Après le départ du Dr Smith et de ses étudiants, Tommy et ses parents se retrouvèrent seuls dans la chambre. — Je n’en reviens pas de la chance qu’on a eue, dit Mme Douglas pour la centième fois environ.
— C’est un homme bon, ce Dr Smith, dit M. Douglas pour la deux centième fois environ.
Mais la question qui trottait dans la tête de Tommy, il se l’était posée encore plus souvent. — Oui, j’ai eu de la chance, dit-il. Et le Dr Smith est bon, en effet. Mais qu’est-ce qui arrive à tous les autres enfants qui n’ont pas rencontré quelqu’un comme lui? Qui n’ont pas eu ma chance?
— Il ne faut pas t’en faire, Tommy, répondit son père en soupirant. Ta tâche, c’est de guérir.
— Mais ce n’est pas juste, protesta Tommy. Tout simplement pas juste.
— Tu as raison, dit sa mère en lui posant un baiser sur le front. Ce n’est pas juste. Mais c’est comme ça.
Quand Tommy Douglas était un petit garçon, en Écosse, il est tombé sur une pierre et s’est coupé le genou. Sa blessure s’est aggravée et, avant que sa famille déménage au Canada, il a subi des opérations pour essayer de régler le problème. Il n’a jamais bien guéri, et sa famille n’avait pas les moyens de payer pour l’opération qui aurait pu l’aider. À l’époque, il fallait payer pour toutes les visites chez un médecin ou à l’hôpital.

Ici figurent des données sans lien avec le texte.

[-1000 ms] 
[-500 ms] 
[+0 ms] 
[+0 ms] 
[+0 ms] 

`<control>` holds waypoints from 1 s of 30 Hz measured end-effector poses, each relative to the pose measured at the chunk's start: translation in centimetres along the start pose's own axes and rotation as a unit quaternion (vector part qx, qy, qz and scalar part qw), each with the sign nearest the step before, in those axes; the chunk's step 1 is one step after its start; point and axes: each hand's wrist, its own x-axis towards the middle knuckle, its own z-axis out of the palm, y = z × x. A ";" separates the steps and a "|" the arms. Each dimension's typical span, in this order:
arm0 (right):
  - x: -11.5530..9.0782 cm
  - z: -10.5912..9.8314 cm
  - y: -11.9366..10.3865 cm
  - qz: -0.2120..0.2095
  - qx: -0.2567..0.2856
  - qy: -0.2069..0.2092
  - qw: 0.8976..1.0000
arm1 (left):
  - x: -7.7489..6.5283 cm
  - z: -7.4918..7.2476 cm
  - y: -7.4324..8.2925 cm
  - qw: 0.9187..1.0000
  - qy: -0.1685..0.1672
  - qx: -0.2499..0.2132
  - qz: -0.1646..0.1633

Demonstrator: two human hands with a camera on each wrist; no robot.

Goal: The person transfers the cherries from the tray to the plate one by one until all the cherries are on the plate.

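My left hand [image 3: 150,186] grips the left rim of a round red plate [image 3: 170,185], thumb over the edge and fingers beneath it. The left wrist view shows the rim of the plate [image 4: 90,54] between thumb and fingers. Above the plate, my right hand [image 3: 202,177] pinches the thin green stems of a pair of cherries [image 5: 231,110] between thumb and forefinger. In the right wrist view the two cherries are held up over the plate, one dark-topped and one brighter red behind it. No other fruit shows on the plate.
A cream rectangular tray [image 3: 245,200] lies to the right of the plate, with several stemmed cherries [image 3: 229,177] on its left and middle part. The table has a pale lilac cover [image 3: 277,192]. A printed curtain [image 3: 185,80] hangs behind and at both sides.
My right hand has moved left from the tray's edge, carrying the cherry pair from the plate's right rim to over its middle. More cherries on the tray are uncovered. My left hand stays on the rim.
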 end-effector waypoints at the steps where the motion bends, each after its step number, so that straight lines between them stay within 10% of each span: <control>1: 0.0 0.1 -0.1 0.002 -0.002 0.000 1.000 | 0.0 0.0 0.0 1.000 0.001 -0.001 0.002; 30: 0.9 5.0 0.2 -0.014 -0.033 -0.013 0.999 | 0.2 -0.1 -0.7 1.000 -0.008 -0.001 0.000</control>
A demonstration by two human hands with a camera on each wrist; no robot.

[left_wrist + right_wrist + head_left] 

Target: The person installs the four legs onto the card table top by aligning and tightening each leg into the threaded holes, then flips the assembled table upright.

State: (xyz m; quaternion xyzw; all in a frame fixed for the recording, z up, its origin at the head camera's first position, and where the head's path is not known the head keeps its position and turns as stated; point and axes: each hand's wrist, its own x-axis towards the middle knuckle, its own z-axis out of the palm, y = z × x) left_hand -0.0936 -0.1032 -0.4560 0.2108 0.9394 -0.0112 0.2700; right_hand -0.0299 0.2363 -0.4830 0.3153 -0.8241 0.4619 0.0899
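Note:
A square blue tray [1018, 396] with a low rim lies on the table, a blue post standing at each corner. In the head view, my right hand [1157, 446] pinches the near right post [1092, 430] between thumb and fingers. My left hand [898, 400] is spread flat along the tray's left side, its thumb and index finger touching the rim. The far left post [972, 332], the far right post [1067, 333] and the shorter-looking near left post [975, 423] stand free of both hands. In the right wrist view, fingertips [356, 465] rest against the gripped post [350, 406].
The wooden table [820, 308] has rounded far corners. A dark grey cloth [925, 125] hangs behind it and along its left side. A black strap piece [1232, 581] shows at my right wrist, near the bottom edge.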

Nous avons imaginé les conversations de nos personnages, mais les grandes lignes de l’histoire sont vraies. Tommy Douglas n’a jamais oublié la gentillesse des jeunes immigrants qui étaient devenus ses amis (et, oui, qui l’amenaient à l’école en traîneau!), ni la chance qu’il a eue que le Dr R.H. Smith opère son genou gratuitement.
Il a dit plus tard : « Avec les années, j’en suis venu à penser qu’il ne devrait pas y avoir un prix à payer pour les services de santé. »
Tommy Douglas est devenu premier ministre de la Saskatchewan en 1944. Son gouvernement a créé le premier régime d’assurance-maladie au Canada, qui a rendu les soins médicaux gratuits pour tous. Ses idées ont fini par être mises en place dans tout le pays, et c’est pourquoi tu peux maintenant aller voir un médecin ou te rendre à l’urgence d’un hôpital sans que les adultes présents dans ta vie aient à s’inquiéter des coûts que cela entraînera.